Aim of the task: Starting at the line with "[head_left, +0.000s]", return every line through the final one of the data, word for word. Pictures stay out.

[[ Source material open ]]

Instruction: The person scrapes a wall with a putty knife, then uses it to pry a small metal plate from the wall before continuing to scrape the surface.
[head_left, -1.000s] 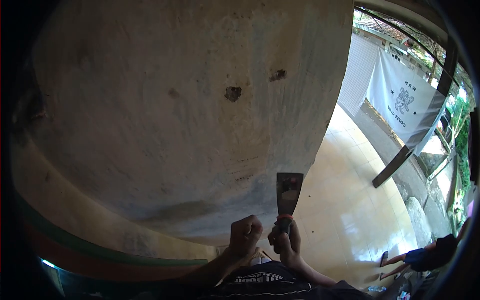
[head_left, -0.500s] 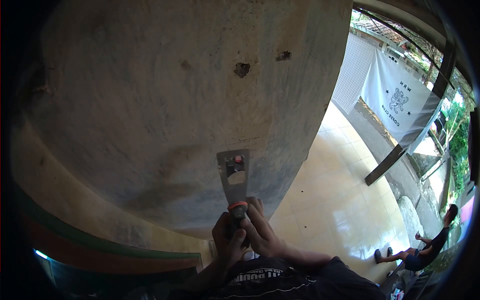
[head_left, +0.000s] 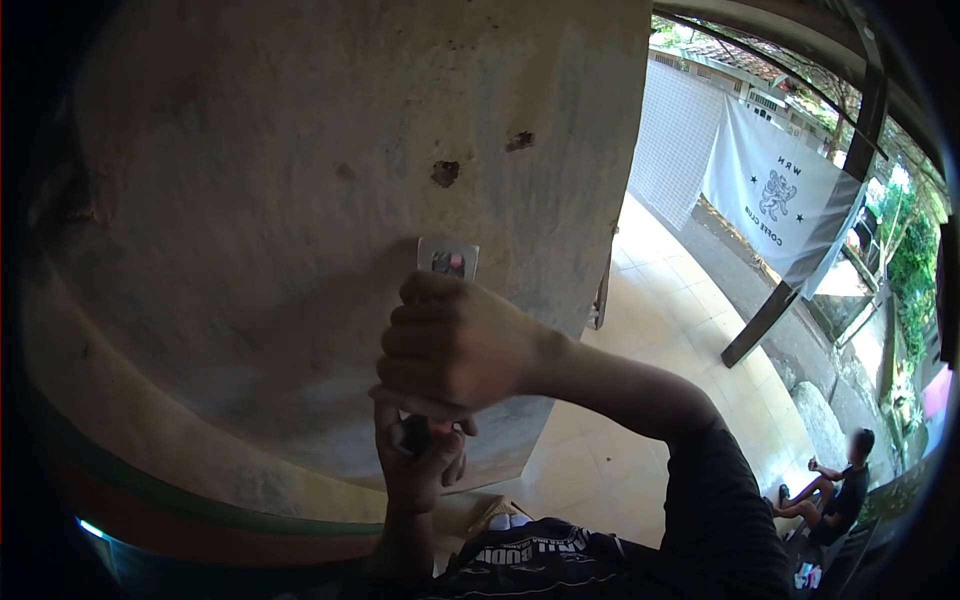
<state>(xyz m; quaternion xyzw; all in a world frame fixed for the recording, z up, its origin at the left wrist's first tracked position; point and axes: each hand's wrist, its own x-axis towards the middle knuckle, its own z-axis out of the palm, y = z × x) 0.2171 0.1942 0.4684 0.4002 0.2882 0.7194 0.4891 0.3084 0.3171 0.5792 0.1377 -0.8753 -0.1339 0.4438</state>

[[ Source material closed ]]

Answer space:
[head_left, +0.000s] 
<state>(xyz m; quaternion xyzw; all in a world frame fixed for the recording, z up, its origin at the left wrist's first tracked position; point and axes: each hand's wrist, its own x-axis towards the middle knuckle, its own z-axis out of the palm, y = z × x) 0.2171 0.1942 0.4684 0.4002 0.2882 0.7194 0.4891 0.3084 0.3171 0.5792 0.1377 -0.8753 -0.1339 0.4438</state>

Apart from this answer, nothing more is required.